» **Your objective**: In the material below, the lines from the one containing "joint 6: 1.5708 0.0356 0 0" through the one containing "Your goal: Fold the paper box" are to be given again exactly, ends included, and no others.

___

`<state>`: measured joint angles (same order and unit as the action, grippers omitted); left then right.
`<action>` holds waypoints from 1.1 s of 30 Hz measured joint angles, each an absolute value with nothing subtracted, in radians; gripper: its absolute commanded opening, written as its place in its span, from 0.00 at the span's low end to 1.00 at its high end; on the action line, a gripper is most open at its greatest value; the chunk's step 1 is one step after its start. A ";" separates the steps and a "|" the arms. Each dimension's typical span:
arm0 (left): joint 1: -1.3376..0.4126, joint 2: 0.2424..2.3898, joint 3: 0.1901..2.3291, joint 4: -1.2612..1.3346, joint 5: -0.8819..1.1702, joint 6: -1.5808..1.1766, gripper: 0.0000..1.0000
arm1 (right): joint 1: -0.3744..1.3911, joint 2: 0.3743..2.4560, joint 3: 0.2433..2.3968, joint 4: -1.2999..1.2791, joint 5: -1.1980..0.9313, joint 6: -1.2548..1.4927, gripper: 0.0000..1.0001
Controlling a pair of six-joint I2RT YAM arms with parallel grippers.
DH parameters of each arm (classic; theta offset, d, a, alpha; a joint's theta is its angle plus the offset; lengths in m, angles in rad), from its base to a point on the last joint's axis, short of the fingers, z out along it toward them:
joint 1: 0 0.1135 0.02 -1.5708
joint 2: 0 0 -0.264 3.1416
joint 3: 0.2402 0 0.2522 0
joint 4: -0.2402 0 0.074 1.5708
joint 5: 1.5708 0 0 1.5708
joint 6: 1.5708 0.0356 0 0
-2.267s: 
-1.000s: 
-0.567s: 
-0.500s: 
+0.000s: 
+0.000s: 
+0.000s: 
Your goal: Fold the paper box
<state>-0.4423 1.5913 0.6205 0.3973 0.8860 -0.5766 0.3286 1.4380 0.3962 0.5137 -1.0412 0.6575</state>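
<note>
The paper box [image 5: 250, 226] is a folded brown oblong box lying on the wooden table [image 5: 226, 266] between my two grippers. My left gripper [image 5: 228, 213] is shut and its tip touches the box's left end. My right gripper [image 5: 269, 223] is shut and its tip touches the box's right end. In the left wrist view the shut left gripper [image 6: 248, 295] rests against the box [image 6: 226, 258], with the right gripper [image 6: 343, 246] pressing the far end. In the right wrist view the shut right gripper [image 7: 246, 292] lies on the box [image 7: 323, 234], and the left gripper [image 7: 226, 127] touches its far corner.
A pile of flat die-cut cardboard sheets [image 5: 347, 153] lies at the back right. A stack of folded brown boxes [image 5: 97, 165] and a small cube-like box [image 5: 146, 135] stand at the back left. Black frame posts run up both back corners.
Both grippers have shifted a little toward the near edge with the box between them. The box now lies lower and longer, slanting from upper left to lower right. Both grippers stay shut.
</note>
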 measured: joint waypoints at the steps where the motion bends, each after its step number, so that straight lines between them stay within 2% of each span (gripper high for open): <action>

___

» **Exercise result**:
joint 6: 1.5708 0.0356 0 0
-2.267s: 
-1.000s: 
-0.567s: 
-0.500s: 
+0.000s: 
+0.000s: 
+0.000s: 
Your goal: Fold the paper box

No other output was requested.